Student's t test was used for between-group comparison for numeric variables; Fisher's exact test was used when the total sample size was less than 30. Pearson's chi-square was used for categorical outcomes, and Mann-Whitney U was used for non-parametric significance. Statistical significance was set to 95% confidence level for all tests. The data were analyzed using Excel (Microsoft Inc., Redmond, WA, USA). The results were expressed as mean ± standard deviation (SD).


Sixty patients were enrolled, successfully completed the study, and had bilateral samples available for analysis. The mean age of patients was 63.6 ± 15.9 years (range, 28 to 90 years); 19 patients were male. There was no statistically significant difference between the 2 groups in age or gender. The 3-day group and the 1-hour group had 30 eyes each and the control group had 60 eyes.

Culture results at t0 and t1 are summarized in (Table 1). There was no statistically significant (p = 0.54) difference in the percent of culture-positive eyes between the 3-day group and the 1-hour group at baseline (t0); however, the 3-day group had a significantly lower (p = 0.035) percent of culture-positive eyes at the end of treatment (t1).
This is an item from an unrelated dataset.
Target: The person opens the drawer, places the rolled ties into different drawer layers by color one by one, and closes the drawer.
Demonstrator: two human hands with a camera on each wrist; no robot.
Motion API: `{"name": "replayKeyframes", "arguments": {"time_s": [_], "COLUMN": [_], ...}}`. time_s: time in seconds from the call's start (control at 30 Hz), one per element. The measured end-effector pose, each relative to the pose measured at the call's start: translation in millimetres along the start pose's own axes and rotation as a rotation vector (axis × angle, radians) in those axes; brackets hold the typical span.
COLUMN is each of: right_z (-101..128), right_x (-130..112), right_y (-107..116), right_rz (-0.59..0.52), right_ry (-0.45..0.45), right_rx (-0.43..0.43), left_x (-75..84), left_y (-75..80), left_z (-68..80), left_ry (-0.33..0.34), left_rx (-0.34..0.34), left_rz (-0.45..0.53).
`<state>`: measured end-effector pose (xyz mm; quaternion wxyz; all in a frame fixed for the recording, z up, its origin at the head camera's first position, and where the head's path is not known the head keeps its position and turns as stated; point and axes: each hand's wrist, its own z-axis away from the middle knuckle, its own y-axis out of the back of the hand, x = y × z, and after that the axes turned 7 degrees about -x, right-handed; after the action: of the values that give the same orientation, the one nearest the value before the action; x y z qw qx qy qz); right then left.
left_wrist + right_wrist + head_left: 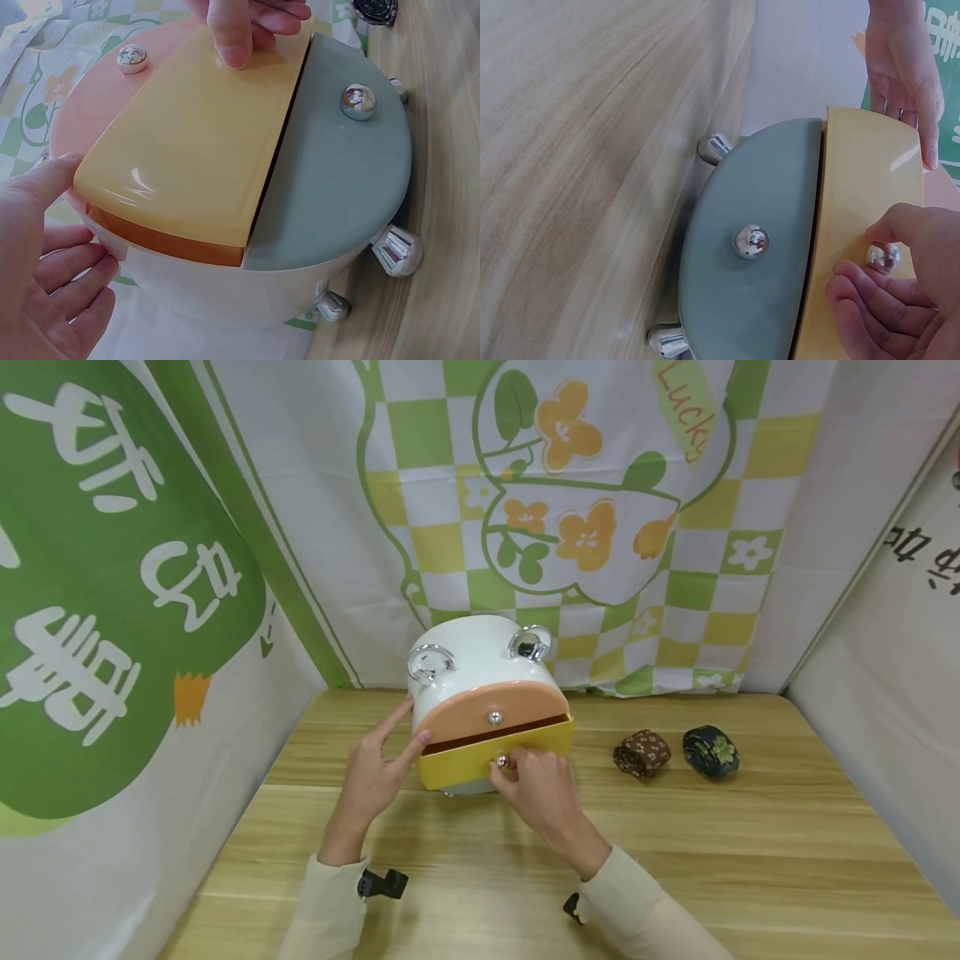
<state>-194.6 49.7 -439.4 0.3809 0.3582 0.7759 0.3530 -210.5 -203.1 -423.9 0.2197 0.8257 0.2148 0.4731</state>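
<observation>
Fingers [517, 766] on one yellow drawer's [480, 758] knob [501, 762]

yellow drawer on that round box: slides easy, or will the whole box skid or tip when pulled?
The box looks like light glossy plastic on small chrome feet, so it may skid. The left hand braces its side, probably for that. The yellow drawer, pulled by its knob with the right hand, is partly out and seems to slide.

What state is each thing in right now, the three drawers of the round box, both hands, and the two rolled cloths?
Yellow drawer: pulled partly out.
Orange drawer: shut.
Grey-green drawer: shut.
Right hand: pinching the yellow drawer's knob.
Left hand: fingers straight, steadying the white box.
Brown rolled cloth: rolled, lying on the table.
Dark blue rolled cloth: rolled, beside the brown one.
</observation>
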Motion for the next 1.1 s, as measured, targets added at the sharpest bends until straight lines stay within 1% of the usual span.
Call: {"name": "replayKeyframes", "arguments": {"time_s": [0.4, 0.7, 1.1], "right_z": [6.7, 11.0, 15.9], "right_x": [-1.8, -3.0, -4.8], "right_y": [3.1, 4.9, 6.1], "right_rz": [-0.014, -0.018, 0.015], "right_ry": [-0.021, -0.003, 0.006], "right_rx": [-0.015, -0.004, 0.014], "left_x": [0.1, 0.7, -1.0], "left_y": [0.3, 0.7, 0.2], "left_z": [0.3, 0.8, 0.1], "left_ry": [0.004, 0.008, 0.026], "left_rx": [0.001, -0.003, -0.008], "left_rz": [-0.005, -0.005, -0.011]}}
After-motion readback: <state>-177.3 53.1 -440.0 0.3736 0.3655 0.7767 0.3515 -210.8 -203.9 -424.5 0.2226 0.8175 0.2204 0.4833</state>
Table 1: Percent of eyes with positive culture at baseline (t0) and at the end of treatment schedule (t1). View Table 1

The mean number of CFU on blood chocolate agar plates at t0 was 56 ± 139, 39 ± 103, and 38.6 ± 146 for the no-treatment control group, the 3-day group, and the 1-hour group, respectively. At t1, the mean CFU was 22 ± 98, 0.6 ± 0.7, and 5.9 ± 9 for the no-treatment control, the 3-day group, and the 1-hour group, respectively. There were no statistically significant changes in the number of CFU between t0 and t1 in the no-treatment control (p = 0.30) and in the 1-hour group (p = 0.73); however, the difference was statistically significant in the 3-day group (p = 0.04) (Figure 1).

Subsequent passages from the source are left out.